The recently published Perkins Report (1) highlights again the woeful state of the supply of qualified people especially females into engineering and the manufacturing industries. As usual it is a worthy and at times an insightful document but it joins innumerable ones addressing the same issue published over many decades. This country shows very few world class attributes  but one is  the ability to commission committees to write reports focussing on strategically important themes  whose recommendations the government of the day or its departments  then fail to seriously consider or action the recommendations and as a result no meaningful resolutions of the presenting problems results.  Inevitably the reports after being considered by government departments or its advisers are placed on shelves where they gather dust.  Many reports, Committees of Enquiry and working parties over many decades, indeed centuries, have identified the long term problems of low take up by students at all levels of education and training in technical and vocational orientated subjects and careers in engineering and manufacturing. Too often many of these reports and enquiries create vapour trails with no real substance or long term impact and too often fail to identify the more fundamental problems that have created the situation. At the heart of this long standing problem is the reluctance indeed at times hostility towards studying such subjects as mathematics and the physical sciences and I have highlighted over a number of years the prevalence of this cultural element.

What always intrigues me when such reports are published is how they are received by the politicians and some individuals; inevitably they welcome them and provide the press with all sorts of sound bites promising to carefully consider the recommendations and take positive action but rarely does any real meaningful action occur. Even more perplexing and depressing is their inability to recognise and acknowledge that previous reports have highlighted similar concerns, which is another classic example of political amnesia! Finally what really gets to me is, as in this case where senior politicians state that urgent action must be taken before it becomes a crisis, and the reality is it has been critical for decades; a wonderful example of how politics and politicians are detached from the real world. The fundamental causes of the crisis in the supply of qualified people into engineering and manufacturing are complex and to be resolved the following issues must be faced and acted on:

  • A long standing cultural hostility towards scientific, mathematical and technical subjects must be recognised as it has resulted in failure to create a home grown workforce –   this was recently identified by a survey showing that 20% of skilled people in employment are immigrants.
  • To resolve the problem a long term and consistent set of policies need to be implemented recognising that it cannot be a short term fix and it must be accepted could take a generation before positive results are forthcoming. Also throwing money briefly at the problem will also fail to deliver long term solutions; any investment must be carefully managed and monitored long term.
  • Colleges and training providers need to be adequately supported over a long period and a comprehensive set of apprenticeship programmes  introduced across key industries ensuring that parity of esteem is at last given to technical and vocational qualifications
  • One worrying feature following the financial crisis of 2008 is that people leaving the workforce now are more qualified and educated than those currently entering employment – this reflects the declining standards of education and training in this country over a couple of generations and concurrent with an emerging freelance economy which creates employment that is part time, poorly paid and often requiring low skills. Instead an economy should be created that is based on sustainable skilled jobs and living wages i.e. real jobs and real wages.

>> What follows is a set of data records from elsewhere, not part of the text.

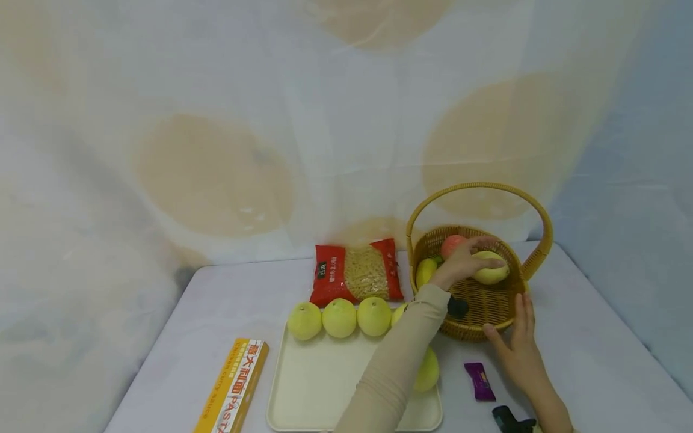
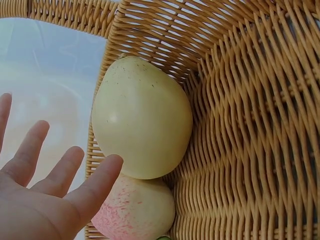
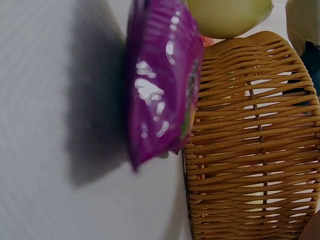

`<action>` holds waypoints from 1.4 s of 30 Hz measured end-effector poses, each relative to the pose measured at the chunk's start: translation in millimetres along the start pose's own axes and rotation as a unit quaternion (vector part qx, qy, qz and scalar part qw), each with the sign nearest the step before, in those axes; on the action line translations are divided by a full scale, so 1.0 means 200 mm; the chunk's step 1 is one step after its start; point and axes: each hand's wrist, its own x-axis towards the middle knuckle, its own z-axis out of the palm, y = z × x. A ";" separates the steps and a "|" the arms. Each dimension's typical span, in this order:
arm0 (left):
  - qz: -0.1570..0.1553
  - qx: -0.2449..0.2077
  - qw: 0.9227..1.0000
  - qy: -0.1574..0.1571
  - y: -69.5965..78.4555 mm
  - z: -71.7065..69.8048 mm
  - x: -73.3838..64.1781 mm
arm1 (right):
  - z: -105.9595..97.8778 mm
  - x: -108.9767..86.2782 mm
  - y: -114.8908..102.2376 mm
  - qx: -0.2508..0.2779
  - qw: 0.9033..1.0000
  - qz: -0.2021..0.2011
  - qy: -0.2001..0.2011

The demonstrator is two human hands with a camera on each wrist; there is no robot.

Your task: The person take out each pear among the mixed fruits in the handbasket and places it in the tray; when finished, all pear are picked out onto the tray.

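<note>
My left hand [image 1: 464,258] is over the wicker basket [image 1: 482,310], fingers spread beside a pale yellow-green, pear-shaped fruit [image 1: 491,269]. In the left wrist view the fingers are straight and one fingertip overlaps the lower edge of that fruit [image 2: 142,117]. A pink-blotched peach [image 2: 137,207] lies against it. Over at the basket's left side is a yellow fruit [image 1: 426,272]. My right hand [image 1: 520,355] rests against the basket's front right outer wall, thumb and fingers extended. Close to the right wrist camera is a purple wrapped packet [image 3: 162,85], beside the basket wall.
Several round yellow-green fruits [image 1: 339,318] line the back and right of a cream tray [image 1: 319,385], partly behind my left sleeve. Behind it lies a red pasta bag [image 1: 357,272]. A yellow pasta box [image 1: 233,385] sits left. The basket's tall handle [image 1: 479,186] arches overhead.
</note>
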 end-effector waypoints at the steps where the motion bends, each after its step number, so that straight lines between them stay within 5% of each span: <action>1: -0.002 0.002 1.000 0.001 0.00 0.00 0.00 | 0.00 0.00 0.00 0.000 1.000 0.000 0.000; 20: -0.032 0.020 0.999 0.002 -0.03 -0.01 0.05 | 0.00 0.00 -0.04 0.001 1.000 -0.007 -0.001; 30: -0.045 0.095 0.994 -0.007 -0.10 0.05 0.09 | 0.00 0.00 -0.02 -0.002 1.000 0.000 0.000; 42: -0.049 0.075 0.995 -0.047 -0.11 0.02 0.12 | -0.01 0.00 -0.02 -0.006 1.000 0.008 -0.007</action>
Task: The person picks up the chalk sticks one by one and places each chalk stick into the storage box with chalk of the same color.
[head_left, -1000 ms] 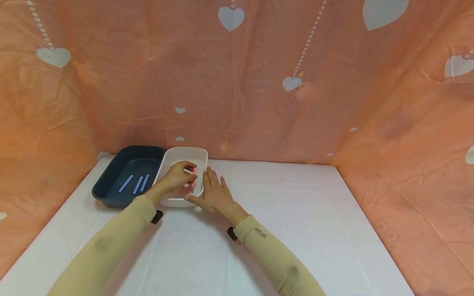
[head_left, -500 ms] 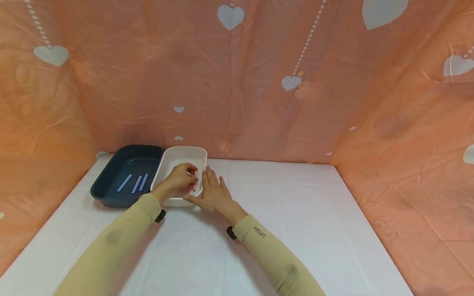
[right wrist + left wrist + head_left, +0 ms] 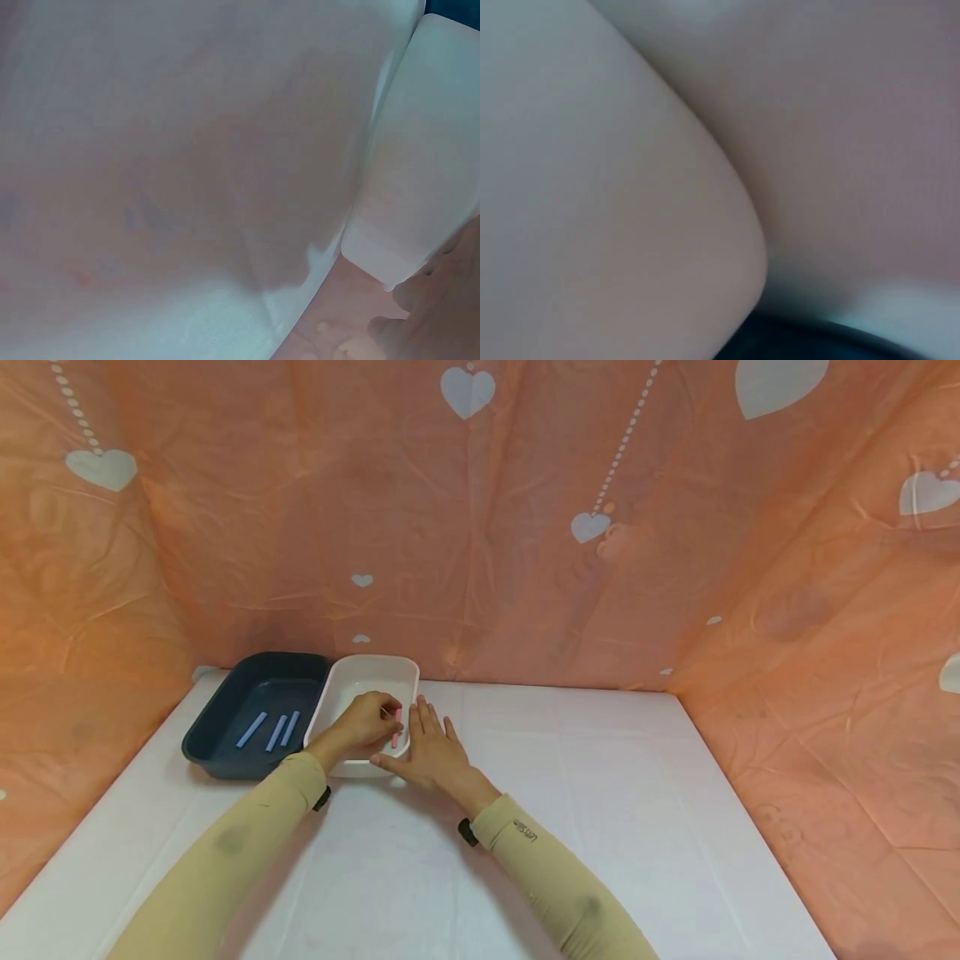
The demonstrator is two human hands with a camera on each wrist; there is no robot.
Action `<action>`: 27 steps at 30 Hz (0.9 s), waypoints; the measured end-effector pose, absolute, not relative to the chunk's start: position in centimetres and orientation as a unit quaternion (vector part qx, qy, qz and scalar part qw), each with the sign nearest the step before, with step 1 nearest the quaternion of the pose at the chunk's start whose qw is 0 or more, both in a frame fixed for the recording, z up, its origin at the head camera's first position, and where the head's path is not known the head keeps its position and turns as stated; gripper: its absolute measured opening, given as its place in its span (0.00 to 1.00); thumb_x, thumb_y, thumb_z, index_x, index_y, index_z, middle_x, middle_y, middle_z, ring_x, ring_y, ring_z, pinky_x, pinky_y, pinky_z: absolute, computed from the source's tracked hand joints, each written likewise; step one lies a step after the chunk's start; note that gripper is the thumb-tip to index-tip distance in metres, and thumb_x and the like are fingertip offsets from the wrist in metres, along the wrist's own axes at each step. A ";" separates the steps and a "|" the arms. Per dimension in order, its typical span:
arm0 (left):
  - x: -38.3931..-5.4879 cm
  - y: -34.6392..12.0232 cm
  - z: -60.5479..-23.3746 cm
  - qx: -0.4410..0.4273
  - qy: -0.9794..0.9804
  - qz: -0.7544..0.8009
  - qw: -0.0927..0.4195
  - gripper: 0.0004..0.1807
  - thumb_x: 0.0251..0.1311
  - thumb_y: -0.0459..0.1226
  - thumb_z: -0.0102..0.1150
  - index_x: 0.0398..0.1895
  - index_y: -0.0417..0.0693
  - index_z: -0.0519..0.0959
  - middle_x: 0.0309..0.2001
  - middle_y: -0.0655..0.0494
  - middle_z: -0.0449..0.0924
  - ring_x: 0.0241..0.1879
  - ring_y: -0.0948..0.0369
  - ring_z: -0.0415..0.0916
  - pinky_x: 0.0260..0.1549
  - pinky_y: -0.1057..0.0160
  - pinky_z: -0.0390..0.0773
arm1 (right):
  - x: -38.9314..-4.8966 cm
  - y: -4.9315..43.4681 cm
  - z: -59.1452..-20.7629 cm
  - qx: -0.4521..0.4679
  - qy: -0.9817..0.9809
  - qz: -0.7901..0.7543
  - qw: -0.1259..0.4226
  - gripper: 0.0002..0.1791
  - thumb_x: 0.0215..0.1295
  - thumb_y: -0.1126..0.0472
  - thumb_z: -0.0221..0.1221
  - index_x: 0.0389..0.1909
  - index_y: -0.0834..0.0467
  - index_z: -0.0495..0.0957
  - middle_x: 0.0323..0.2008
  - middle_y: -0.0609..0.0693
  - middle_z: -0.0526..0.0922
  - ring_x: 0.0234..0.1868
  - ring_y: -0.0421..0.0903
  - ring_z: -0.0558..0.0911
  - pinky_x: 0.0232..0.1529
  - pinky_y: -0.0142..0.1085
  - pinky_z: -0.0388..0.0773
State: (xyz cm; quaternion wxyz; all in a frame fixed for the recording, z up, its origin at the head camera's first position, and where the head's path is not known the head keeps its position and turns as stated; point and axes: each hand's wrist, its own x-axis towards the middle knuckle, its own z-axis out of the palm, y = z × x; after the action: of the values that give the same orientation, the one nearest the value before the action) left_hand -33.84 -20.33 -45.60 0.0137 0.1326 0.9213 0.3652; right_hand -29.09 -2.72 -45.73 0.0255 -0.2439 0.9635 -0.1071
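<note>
In the head view my left hand (image 3: pixel 362 720) reaches into the white tray (image 3: pixel 381 667). Its thumb and fingertips pinch a pink chalk stick (image 3: pixel 395 740), which lies along the tray's right side; part of the stick is behind the fingers. My right hand (image 3: pixel 432 752) lies with straight fingers against the outer right wall of that tray, its thumb near the front rim. The right wrist view shows the right hand (image 3: pixel 442 307) beside the tray's pale wall (image 3: pixel 420 150). Blurred skin fills most of the left wrist view, so the pinch cannot be seen there.
A dark blue tray (image 3: pixel 217 706) touches the white tray's left side and holds three blue chalk sticks (image 3: pixel 276 732). Both stand at the back left of the white-covered table (image 3: pixel 585 810). An orange curtain with hearts (image 3: pixel 525 602) hangs close behind them.
My left hand has shifted slightly right and toward me over the white tray. Some pink that showed beneath it a second ago is now hidden. The right hand stays against the tray.
</note>
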 end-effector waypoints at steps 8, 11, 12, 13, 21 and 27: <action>-33.5 -20.4 -45.3 0.161 0.941 0.298 -0.010 0.20 0.61 0.33 0.68 0.53 0.27 0.81 0.40 0.40 0.81 0.47 0.43 0.75 0.56 0.44 0.72 | -29.0 -2.6 -45.7 -0.248 0.963 -0.106 0.017 0.62 0.67 0.19 0.44 0.83 0.63 0.43 0.84 0.58 0.41 0.84 0.51 0.46 0.80 0.51 0.47; -33.3 -20.3 -45.2 0.158 0.947 0.280 -0.010 0.19 0.61 0.34 0.68 0.52 0.29 0.83 0.41 0.41 0.81 0.50 0.39 0.71 0.55 0.41 0.69 | -29.1 -2.6 -45.7 -0.249 0.962 -0.106 0.016 0.62 0.67 0.20 0.45 0.83 0.63 0.43 0.84 0.58 0.41 0.84 0.51 0.46 0.80 0.51 0.48; -33.3 -20.3 -45.3 0.157 0.948 0.276 -0.011 0.19 0.61 0.35 0.68 0.52 0.30 0.83 0.41 0.40 0.81 0.50 0.38 0.71 0.54 0.41 0.69 | -29.1 -2.6 -45.7 -0.249 0.962 -0.106 0.017 0.62 0.67 0.20 0.45 0.83 0.63 0.43 0.84 0.58 0.41 0.84 0.51 0.46 0.80 0.51 0.48; -33.3 -20.4 -45.3 0.156 0.949 0.272 -0.011 0.19 0.61 0.35 0.68 0.52 0.30 0.83 0.41 0.40 0.81 0.49 0.39 0.70 0.53 0.41 0.70 | -29.1 -2.7 -45.7 -0.249 0.962 -0.106 0.017 0.62 0.67 0.20 0.45 0.83 0.63 0.43 0.84 0.58 0.41 0.84 0.51 0.46 0.80 0.51 0.48; -33.4 -20.5 -45.3 0.146 0.955 0.259 -0.003 0.20 0.62 0.37 0.68 0.53 0.32 0.83 0.45 0.40 0.81 0.49 0.40 0.69 0.51 0.43 0.72 | -28.9 -2.8 -45.3 -0.252 0.962 -0.104 0.019 0.62 0.68 0.20 0.46 0.83 0.63 0.43 0.84 0.58 0.41 0.84 0.51 0.46 0.80 0.51 0.47; -33.2 -20.6 -45.0 0.149 0.955 0.257 -0.012 0.19 0.67 0.38 0.64 0.54 0.31 0.83 0.49 0.35 0.80 0.52 0.37 0.69 0.52 0.39 0.71 | -29.1 -2.7 -45.3 -0.243 0.965 -0.095 0.013 0.61 0.67 0.19 0.44 0.84 0.62 0.44 0.84 0.56 0.41 0.84 0.50 0.46 0.80 0.52 0.48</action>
State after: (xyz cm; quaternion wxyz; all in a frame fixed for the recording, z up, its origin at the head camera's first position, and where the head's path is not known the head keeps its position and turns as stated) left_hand -33.16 -20.55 -44.99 -0.0123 0.1491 0.9547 0.2571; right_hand -29.13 -2.67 -45.34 0.0125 -0.2430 0.9653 -0.0949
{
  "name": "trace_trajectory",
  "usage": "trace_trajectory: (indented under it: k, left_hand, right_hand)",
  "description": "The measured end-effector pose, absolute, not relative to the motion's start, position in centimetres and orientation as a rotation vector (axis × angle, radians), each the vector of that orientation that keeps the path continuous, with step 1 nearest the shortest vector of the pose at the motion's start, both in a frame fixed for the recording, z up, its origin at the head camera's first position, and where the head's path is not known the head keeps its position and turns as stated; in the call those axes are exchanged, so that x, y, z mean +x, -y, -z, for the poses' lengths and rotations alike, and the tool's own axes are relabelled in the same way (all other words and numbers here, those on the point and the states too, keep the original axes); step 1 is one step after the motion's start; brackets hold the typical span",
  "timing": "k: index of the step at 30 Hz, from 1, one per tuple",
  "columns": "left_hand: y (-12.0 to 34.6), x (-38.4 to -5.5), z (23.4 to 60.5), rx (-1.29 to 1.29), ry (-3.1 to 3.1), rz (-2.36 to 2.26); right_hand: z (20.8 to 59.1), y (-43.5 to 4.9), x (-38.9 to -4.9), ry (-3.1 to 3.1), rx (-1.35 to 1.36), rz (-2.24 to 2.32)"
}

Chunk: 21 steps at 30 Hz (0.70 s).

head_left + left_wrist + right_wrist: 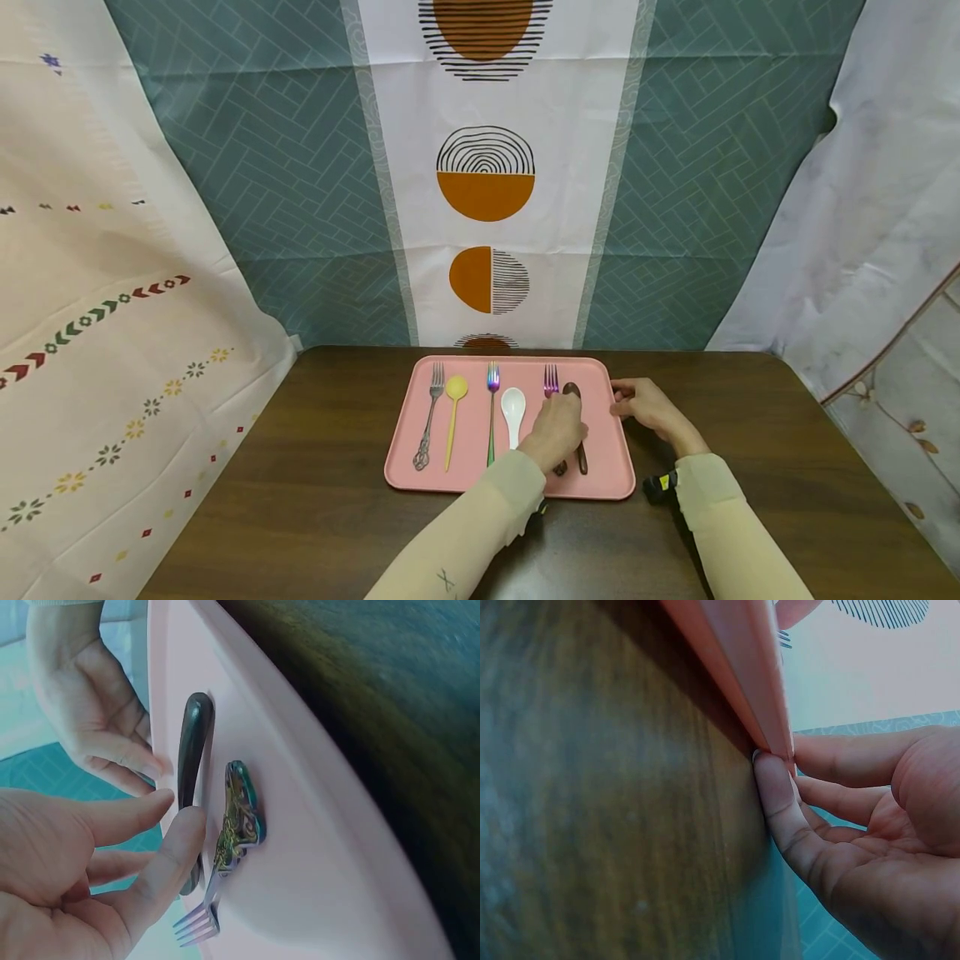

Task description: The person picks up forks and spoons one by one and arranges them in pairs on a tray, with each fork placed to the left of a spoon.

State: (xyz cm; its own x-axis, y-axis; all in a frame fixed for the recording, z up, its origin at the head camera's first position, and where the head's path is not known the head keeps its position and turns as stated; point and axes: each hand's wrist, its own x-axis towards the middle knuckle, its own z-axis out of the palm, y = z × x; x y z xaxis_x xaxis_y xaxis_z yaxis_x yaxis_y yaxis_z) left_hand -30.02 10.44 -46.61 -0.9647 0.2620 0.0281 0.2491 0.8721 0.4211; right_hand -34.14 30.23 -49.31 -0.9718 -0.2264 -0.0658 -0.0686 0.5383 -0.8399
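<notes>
A pink tray (pixel 457 481) holds a row of cutlery. My left hand (pixel 557 429) is over its right part, thumb and index fingertips right at the handle of a dark brown spoon (pixel 196 735), with a gap between them. Beside that spoon lies a purple fork (pixel 241 810) with an ornate iridescent handle, partly hidden by the left hand in the head view. My right hand (pixel 647 407) pinches the tray's right rim; in the right wrist view the thumb (pixel 776 787) presses against its edge, fingers on the other side.
Left of the hands on the tray are a white spoon (pixel 513 408), a rainbow fork (pixel 492 379), a yellow spoon (pixel 456 387) and a silver fork (pixel 437 383). The brown wooden table (pixel 300 467) meets a patterned cloth (pixel 315 167) at the back.
</notes>
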Motion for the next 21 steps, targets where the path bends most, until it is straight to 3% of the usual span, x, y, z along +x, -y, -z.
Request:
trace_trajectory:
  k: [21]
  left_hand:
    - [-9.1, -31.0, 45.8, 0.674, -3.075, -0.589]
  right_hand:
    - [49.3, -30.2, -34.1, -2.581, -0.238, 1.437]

The Perkins Report does not highlight these key factors rather, preferring to provide a set of recommendations tempered as usual with nods towards the high regard they attach to the so called academic qualifications and that Britain has a great record in engineering achievement – true – but as history shows many of the great engineers, inventors of the industrial revolution never attended any formal educational institution (2). They were self taught or came through an apprenticeship programme. In addition history is replete with examples where many great inventions and their inventors were seldom supported by the banks or government e.g. the jet engine, hover craft, the tilting train.

It will be interesting to see if the Perkins Report has any real lasting impact on this strategically important issue.

References

  • J. Perkins’. DBIS. November 2013.
  • See references to this  on this website.